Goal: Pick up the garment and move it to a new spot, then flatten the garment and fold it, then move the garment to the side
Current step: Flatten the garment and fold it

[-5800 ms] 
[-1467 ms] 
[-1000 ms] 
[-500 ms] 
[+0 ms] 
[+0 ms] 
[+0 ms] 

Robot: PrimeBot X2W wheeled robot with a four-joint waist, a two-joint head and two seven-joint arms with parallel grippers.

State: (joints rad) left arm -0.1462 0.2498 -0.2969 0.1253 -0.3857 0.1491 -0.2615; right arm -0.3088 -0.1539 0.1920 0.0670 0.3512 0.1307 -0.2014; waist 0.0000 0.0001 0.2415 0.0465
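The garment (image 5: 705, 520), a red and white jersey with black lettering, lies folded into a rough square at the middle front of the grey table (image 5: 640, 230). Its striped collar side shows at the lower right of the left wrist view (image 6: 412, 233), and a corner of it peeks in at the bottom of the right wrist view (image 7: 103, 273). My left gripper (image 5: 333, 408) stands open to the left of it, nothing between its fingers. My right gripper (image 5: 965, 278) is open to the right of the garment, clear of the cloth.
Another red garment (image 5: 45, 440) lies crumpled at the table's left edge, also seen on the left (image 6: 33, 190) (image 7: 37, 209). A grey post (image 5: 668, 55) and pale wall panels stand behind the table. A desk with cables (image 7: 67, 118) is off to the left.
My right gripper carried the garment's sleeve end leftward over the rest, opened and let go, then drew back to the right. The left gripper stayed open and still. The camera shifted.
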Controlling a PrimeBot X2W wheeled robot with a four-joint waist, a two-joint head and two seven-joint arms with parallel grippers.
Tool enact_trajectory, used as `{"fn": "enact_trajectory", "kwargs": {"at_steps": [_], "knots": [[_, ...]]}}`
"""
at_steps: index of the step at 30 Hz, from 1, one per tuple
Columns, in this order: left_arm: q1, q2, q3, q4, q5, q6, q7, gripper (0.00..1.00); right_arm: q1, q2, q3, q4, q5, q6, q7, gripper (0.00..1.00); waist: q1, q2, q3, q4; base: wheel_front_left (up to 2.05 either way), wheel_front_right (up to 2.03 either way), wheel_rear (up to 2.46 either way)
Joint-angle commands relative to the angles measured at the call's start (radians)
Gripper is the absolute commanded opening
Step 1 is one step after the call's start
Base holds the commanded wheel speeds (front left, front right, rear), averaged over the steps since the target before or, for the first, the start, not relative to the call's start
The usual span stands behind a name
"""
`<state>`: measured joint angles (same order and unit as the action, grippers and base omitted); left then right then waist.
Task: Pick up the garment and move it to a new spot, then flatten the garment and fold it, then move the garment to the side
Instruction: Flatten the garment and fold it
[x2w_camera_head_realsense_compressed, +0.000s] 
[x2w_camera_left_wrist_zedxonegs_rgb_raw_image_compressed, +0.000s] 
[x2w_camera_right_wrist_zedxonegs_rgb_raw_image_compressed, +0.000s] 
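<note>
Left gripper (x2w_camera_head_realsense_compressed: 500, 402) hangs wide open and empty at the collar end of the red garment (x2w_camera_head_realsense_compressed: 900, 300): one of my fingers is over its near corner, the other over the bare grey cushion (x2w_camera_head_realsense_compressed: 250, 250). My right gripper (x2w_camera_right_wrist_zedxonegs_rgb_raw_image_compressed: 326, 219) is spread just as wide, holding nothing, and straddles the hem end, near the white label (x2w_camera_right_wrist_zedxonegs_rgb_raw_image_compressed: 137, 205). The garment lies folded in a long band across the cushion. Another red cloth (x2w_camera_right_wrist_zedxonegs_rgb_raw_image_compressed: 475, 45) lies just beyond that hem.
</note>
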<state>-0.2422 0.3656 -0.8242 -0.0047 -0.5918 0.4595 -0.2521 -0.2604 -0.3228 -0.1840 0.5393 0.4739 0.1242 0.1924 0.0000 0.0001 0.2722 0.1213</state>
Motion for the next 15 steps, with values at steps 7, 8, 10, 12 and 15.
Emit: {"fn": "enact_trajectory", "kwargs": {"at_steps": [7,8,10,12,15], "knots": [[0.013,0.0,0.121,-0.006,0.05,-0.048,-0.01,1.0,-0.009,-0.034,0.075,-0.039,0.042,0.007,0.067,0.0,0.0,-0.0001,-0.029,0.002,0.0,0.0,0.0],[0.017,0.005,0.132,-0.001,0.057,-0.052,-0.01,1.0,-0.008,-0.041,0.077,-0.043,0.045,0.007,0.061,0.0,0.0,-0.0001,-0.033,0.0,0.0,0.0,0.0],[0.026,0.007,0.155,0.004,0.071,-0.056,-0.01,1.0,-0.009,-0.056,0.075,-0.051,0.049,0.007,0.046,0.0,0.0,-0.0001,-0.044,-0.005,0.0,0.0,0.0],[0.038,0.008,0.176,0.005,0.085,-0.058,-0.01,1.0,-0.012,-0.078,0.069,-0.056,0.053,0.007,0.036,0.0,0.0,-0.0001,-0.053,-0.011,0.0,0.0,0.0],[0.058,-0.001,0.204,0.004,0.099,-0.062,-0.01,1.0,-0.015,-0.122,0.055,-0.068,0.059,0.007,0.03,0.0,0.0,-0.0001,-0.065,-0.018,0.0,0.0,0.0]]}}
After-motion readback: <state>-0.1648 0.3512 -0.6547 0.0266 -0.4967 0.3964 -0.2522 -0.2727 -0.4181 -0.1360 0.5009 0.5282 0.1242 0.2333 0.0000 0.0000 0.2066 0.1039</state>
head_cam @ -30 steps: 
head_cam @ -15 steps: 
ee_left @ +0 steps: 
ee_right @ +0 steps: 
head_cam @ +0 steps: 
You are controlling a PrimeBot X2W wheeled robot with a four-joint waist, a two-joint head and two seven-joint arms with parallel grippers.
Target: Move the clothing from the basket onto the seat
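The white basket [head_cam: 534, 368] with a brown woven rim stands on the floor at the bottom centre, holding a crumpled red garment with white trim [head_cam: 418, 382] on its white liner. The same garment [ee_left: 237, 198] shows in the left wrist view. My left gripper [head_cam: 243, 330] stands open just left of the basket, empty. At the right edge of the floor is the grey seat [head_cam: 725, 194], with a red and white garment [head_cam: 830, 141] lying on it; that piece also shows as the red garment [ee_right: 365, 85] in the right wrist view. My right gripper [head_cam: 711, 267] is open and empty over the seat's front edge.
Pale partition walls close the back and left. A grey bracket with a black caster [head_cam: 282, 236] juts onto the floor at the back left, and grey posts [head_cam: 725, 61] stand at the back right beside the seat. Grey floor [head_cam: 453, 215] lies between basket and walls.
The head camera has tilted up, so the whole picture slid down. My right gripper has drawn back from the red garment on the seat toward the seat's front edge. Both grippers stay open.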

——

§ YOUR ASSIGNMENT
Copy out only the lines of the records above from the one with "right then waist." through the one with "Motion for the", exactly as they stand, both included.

§ TASK SOLUTION
`<state>`: measured joint angles (same order and unit as the action, grippers and base omitted); left then right then waist.
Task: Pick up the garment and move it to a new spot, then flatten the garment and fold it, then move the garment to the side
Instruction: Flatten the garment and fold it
[x2w_camera_head_realsense_compressed, +0.000s] 
[x2w_camera_left_wrist_zedxonegs_rgb_raw_image_compressed, +0.000s] 
[x2w_camera_right_wrist_zedxonegs_rgb_raw_image_compressed, +0.000s] 
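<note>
Left gripper (x2w_camera_head_realsense_compressed: 500, 402) hangs wide open and empty at the collar end of the red garment (x2w_camera_head_realsense_compressed: 900, 300): one of my fingers is over its near corner, the other over the bare grey cushion (x2w_camera_head_realsense_compressed: 250, 250). My right gripper (x2w_camera_right_wrist_zedxonegs_rgb_raw_image_compressed: 326, 219) is spread just as wide, holding nothing, and straddles the hem end, near the white label (x2w_camera_right_wrist_zedxonegs_rgb_raw_image_compressed: 137, 205). The garment lies folded in a long band across the cushion. Another red cloth (x2w_camera_right_wrist_zedxonegs_rgb_raw_image_compressed: 475, 45) lies just beyond that hem.
</note>
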<state>-0.2422 0.3656 -0.8242 -0.0047 -0.5918 0.4595 -0.2521 -0.2604 -0.3228 -0.1840 0.5393 0.4739 0.1242 0.1924 0.0000 0.0001 0.2722 0.1213</state>
Motion for the next 15 steps, with values at steps 7, 8, 10, 12 and 15.

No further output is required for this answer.